VUMC earns its highest score from accreditors

If preliminary results hold, this year VUMC will achieve its highest score ever for the triennial survey conducted by the national health care accreditation authority, the Joint Commission on Accreditation of Healthcare Organizations.

A team from JCAHO was on campus June 23 – 27 to examine records, observe activity and facilities both on and off campus, and talk with staff, faculty and patients.

Surveyors gave VUMC a preliminary score of 90 out of a possible 100. Vanderbilt’s preliminary score from its 2000 survey was 89, and its score in 1997 was 86. JCAHO will issue final findings from the survey within nine months.

“The survey team’s very positive findings speak to the great attention to quality and safety practiced by staff and faculty here at Vanderbilt,” said Norman Urmy, executive vice-president for clinical affairs and CEO of VUH. “Particularly in an organization of our size and complexity, there is no way to score a 90 from JCAHO without the concerted efforts of the entire staff. The survey team was extremely complimentary. They found a staff that worked well together and that communicates well as a patient care team.”

The vast majority of hospitals in the survey receive from one to four “type one” violations that require correction and formal follow-up to accreditors. VUMC received three type one’s in the recent survey; the survey team discovered (1) instances in which controlled substances were not properly stored, (2) in an audit of randomly drawn personnel files, a file in which training, orientation and competency assessment weren’t documented as having occurred until three months after the start of employment, and (3) a personnel file that indicated that a temporary nurse on one unit was not reassessed for competency upon being reengaged for work after a year’s absence from the unit.

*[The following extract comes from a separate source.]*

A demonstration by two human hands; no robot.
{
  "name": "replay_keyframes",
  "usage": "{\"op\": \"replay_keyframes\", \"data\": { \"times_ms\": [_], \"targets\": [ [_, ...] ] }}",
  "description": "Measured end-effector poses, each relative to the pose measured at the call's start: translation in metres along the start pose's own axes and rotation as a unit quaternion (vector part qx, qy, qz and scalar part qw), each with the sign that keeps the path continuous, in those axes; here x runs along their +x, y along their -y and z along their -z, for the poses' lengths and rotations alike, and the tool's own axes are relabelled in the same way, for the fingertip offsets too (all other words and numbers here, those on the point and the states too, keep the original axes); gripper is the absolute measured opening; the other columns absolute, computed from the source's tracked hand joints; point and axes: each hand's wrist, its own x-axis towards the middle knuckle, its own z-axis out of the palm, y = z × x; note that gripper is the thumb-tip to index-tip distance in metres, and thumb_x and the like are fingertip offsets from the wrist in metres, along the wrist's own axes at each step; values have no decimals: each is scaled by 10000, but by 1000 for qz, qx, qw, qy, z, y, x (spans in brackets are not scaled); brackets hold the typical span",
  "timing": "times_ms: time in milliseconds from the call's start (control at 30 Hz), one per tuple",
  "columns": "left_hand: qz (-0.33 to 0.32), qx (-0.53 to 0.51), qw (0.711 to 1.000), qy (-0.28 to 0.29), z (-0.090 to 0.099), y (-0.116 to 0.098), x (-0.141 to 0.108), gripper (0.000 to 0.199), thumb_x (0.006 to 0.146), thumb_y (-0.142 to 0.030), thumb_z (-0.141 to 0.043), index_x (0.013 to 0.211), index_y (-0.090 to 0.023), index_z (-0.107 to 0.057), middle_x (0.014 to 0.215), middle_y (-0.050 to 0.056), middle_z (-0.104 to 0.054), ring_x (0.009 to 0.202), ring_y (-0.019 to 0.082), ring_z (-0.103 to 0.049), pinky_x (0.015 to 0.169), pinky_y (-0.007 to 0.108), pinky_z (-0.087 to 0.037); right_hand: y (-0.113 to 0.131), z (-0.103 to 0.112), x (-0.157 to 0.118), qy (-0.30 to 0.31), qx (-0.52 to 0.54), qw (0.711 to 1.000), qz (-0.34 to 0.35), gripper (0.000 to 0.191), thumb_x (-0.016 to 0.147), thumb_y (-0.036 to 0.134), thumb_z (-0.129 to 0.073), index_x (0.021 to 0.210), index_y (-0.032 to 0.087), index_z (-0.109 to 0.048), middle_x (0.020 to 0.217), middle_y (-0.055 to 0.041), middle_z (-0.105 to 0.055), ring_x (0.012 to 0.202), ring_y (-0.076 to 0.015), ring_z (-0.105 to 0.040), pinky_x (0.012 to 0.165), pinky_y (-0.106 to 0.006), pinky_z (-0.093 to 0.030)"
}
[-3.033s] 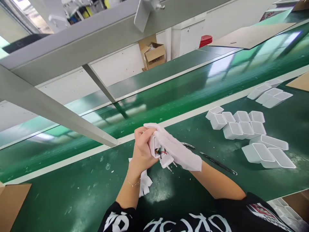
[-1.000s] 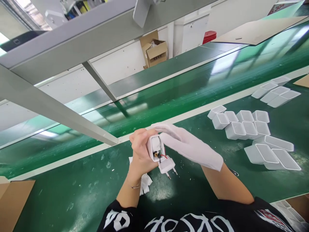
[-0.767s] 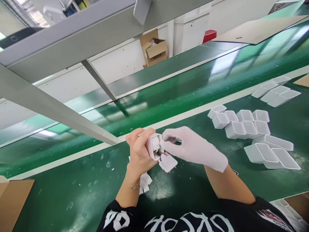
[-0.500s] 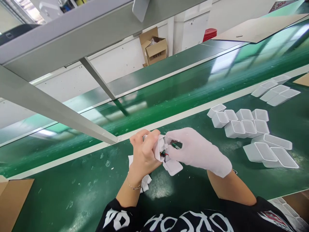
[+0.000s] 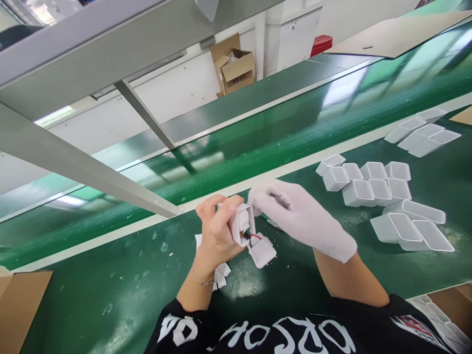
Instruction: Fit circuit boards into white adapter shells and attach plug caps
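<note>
My bare left hand (image 5: 217, 228) is closed around a small white plastic housing (image 5: 236, 227), its open end facing right. White padding fills part of the housing, and a red wire and a dark wire come out of it. A white end cap (image 5: 263, 250) hangs below the opening beside these wires. My right hand (image 5: 295, 214), in a white glove, is just to the right of the opening, fingers curled together. Under its thumb shows part of a slim green tool (image 5: 272, 222); the rest is hidden by the hand. White scraps (image 5: 221, 275) lie beneath my left wrist.
Several white open housings (image 5: 358, 192) stand grouped on the green worktop (image 5: 140, 290) at the right. A conveyor belt (image 5: 236, 162) runs behind a pale rail. A grey frame post (image 5: 88, 162) crosses at the left. Cardboard (image 5: 25, 305) lies at the front left.
My right hand has drawn up and slightly away from the housing's opening, its fingers now more curled. The housing has turned a little, showing more of its inside and the red wire.
</note>
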Motion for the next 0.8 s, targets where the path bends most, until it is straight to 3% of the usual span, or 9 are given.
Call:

These violations are of a different cast than those of three years ago, when VUMC was cited with seven violations for more pervasive problems that required major organizational efforts to fix, from documentation of living wills, to maintenance of the patient problem list, to use of restraints, to initial patient assessment for nutrition and for functional status.

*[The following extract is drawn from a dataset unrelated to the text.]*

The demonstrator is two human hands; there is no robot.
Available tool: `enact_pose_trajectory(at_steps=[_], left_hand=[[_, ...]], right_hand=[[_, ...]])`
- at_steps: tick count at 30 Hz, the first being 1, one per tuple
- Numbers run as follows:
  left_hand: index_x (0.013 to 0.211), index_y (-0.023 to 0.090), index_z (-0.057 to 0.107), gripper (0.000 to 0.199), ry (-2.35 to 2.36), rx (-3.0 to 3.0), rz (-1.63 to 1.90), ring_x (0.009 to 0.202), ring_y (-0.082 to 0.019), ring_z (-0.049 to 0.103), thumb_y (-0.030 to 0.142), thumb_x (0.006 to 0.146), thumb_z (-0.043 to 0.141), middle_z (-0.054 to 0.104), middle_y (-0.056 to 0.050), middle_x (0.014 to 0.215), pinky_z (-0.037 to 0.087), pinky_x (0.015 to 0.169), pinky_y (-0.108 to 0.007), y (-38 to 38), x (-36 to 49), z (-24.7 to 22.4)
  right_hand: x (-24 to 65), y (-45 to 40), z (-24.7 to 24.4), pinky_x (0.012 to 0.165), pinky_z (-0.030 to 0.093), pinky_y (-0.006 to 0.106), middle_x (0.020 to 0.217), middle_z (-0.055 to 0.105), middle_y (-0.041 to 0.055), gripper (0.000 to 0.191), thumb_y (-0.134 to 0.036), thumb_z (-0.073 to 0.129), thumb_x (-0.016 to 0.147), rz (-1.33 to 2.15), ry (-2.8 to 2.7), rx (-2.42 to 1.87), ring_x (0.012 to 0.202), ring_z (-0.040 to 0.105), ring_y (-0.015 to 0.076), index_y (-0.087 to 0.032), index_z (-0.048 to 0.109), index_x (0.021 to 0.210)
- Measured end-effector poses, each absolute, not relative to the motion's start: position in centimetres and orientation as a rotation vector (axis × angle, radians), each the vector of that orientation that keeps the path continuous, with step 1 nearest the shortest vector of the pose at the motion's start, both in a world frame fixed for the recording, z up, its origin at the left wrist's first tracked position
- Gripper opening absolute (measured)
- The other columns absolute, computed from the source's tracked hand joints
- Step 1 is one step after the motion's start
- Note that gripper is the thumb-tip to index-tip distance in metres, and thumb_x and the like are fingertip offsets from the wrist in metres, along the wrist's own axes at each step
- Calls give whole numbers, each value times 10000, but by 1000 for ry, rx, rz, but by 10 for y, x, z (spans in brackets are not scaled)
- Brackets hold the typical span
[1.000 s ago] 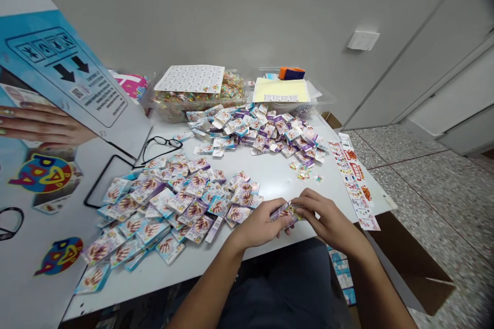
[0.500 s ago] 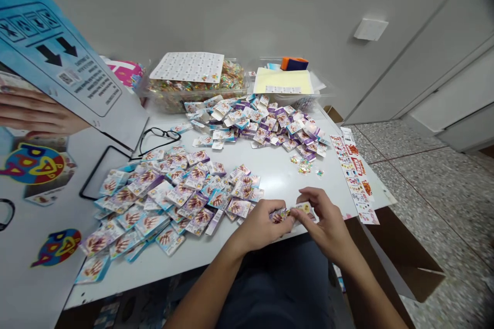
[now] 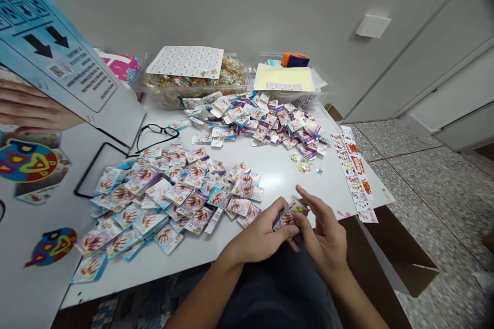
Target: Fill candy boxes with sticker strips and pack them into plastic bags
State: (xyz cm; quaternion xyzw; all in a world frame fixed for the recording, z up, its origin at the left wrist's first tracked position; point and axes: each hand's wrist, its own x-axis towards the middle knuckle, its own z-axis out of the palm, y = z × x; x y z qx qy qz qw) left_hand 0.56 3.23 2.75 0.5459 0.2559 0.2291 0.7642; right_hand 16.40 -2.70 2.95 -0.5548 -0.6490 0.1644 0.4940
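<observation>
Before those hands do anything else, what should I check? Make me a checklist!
1. Left hand holds the small hand-picture box: ok.
2. Right hand is at one end of it: ok.
3. That end is shut: cannot tell, fingers are in the way.
4. Black-framed eyeglasses are away from both hands: ok.
5. No loose packets on the table: not ok, a few lie before the far box pile.

In my left hand (image 3: 266, 236) at the worktop's (image 3: 278, 177) near edge is a box (image 3: 284, 219), with the left pile (image 3: 177, 193) beside it, the back pile (image 3: 252, 119) beyond, before two tubs (image 3: 164, 98), sachets (image 3: 304, 165) nearer, and stickers (image 3: 354, 179) rightmost.
</observation>
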Motion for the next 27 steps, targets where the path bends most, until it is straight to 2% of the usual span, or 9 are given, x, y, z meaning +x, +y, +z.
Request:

“We now have a lot of processes in place that support continuous compliance,” said Susan Moseley, director of Accreditation and Standards. “We’ve made many, many improvements in our patient care documentation systems. And everyone has given detailed attention to the findings from the last survey; we stayed on top of the things they found last time, and it showed.”

Overall results of the survey are published on the commission’s Web site. After 2003, JCAHO will no longer announce its surveys. VUMC will submit a self assessment in 18 months, and the next on-site survey will occur unannounced sometime in the latter half of 2005 or the first half of 2006.